In early boot, Linux creates identity virtual->physical address mappings so that it can enable the MMU before full memory management is ready. To ensure some available physical memory to back these structures, vmlinux.lds reserves some space (and defines marker symbols) in the middle of the kernel image. However, because they are defined outside of PROGBITS sections, they aren't pre-initialized -- at least as far as ELF is concerned.
In the typical case, this isn't actually a problem: the boot image is prepared with objcopy, which zero-fills the gaps, so these structures are incidentally zero-initialized (an all-zeroes entry is considered absent, so zero-initialization is appropriate).
However, that is just a happy accident: the `vmlinux` ELF output authoritatively represents the state of memory at entry. If the ELF says a region of memory isn't initialized, we must treat it as uninitialized. Indeed, certain bootloaders (e.g. Broadcom CFE) ingest the ELF directly -- sidestepping the objcopy-produced image entirely -- and therefore do not initialize the gaps. This results in the early boot code crashing when it attempts to create identity mappings.
Therefore, add boot-time zero-initialization for the following: - __pi_init_idmap_pg_dir..__pi_init_idmap_pg_end - idmap_pg_dir - reserved_pg_dir - tramp_pg_dir # Already done, but this patch corrects the size
Note, swapper_pg_dir is already initialized (by copy from idmap_pg_dir) before use, so this patch does not need to address it.

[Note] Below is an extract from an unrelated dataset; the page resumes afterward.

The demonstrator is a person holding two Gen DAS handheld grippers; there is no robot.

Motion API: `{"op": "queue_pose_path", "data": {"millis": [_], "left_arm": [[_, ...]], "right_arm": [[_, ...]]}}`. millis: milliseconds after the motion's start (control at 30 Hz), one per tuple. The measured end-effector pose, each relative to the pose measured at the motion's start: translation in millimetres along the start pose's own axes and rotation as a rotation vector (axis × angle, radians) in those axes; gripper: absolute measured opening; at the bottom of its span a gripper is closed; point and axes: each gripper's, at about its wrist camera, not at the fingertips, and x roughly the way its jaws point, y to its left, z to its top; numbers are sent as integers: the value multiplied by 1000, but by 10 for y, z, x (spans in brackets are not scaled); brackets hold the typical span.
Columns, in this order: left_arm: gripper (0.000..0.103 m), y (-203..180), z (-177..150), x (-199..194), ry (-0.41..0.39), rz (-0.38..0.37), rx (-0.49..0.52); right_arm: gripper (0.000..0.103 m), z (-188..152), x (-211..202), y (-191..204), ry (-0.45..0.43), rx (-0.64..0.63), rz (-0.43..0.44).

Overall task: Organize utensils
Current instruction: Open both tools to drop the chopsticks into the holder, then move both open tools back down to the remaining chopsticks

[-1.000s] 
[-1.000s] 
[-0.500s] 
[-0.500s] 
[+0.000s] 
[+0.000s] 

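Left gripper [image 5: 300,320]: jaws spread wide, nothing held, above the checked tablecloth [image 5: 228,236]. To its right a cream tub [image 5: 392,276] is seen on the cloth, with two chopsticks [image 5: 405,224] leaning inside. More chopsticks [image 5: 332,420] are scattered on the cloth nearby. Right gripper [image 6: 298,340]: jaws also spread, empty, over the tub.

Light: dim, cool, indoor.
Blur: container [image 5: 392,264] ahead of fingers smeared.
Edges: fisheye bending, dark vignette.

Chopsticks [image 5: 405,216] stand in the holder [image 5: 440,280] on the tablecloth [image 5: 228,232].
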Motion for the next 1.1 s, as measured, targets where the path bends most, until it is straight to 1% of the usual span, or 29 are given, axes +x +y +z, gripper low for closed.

Cc: stable@vger.kernel.org Signed-off-by: Sam Edwards CFSworks@gmail.com --- arch/arm64/kernel/head.S | 12 ++++++++++++ arch/arm64/mm/mmu.c | 3 ++- 2 files changed, 14 insertions(+), 1 deletion(-)
diff --git a/arch/arm64/kernel/head.S b/arch/arm64/kernel/head.S index ca04b338cb0d..0c3be11d0006 100644 --- a/arch/arm64/kernel/head.S +++ b/arch/arm64/kernel/head.S @@ -86,6 +86,18 @@ SYM_CODE_START(primary_entry) bl record_mmu_state bl preserve_boot_args
+ adrp x0, reserved_pg_dir + add x1, x0, #PAGE_SIZE +0: str xzr, [x0], 8 + cmp x0, x1 + b.lo 0b + + adrp x0, __pi_init_idmap_pg_dir + adrp x1, __pi_init_idmap_pg_end +1: str xzr, [x0], 8 + cmp x0, x1 + b.lo 1b + adrp x1, early_init_stack mov sp, x1 mov x29, xzr diff --git a/arch/arm64/mm/mmu.c b/arch/arm64/mm/mmu.c index 34e5d78af076..aaf823565a65 100644 --- a/arch/arm64/mm/mmu.c +++ b/arch/arm64/mm/mmu.c @@ -761,7 +761,7 @@ static int __init map_entry_trampoline(void) pgprot_val(prot) &= ~PTE_NG;
/* Map only the text into the trampoline page table */ - memset(tramp_pg_dir, 0, PGD_SIZE); + memset(tramp_pg_dir, 0, PAGE_SIZE); __create_pgd_mapping(tramp_pg_dir, pa_start, TRAMP_VALIAS, entry_tramp_text_size(), prot, pgd_pgtable_alloc_init_mm, NO_BLOCK_MAPPINGS); @@ -806,6 +806,7 @@ static void __init create_idmap(void) u64 end = __pa_symbol(__idmap_text_end); u64 ptep = __pa_symbol(idmap_ptes);
+ memset(idmap_pg_dir, 0, PAGE_SIZE); __pi_map_range(&ptep, start, end, start, PAGE_KERNEL_ROX, IDMAP_ROOT_LEVEL, (pte_t *)idmap_pg_dir, false, __phys_to_virt(ptep) - ptep);
Hi Sam,
On Fri, 22 Aug 2025 at 14:15, Sam Edwards cfsworks@gmail.com wrote:
In early boot, Linux creates identity virtual->physical address mappings so that it can enable the MMU before full memory management is ready. To ensure some available physical memory to back these structures, vmlinux.lds reserves some space (and defines marker symbols) in the middle of the kernel image. However, because they are defined outside of PROGBITS sections, they aren't pre-initialized -- at least as far as ELF is concerned.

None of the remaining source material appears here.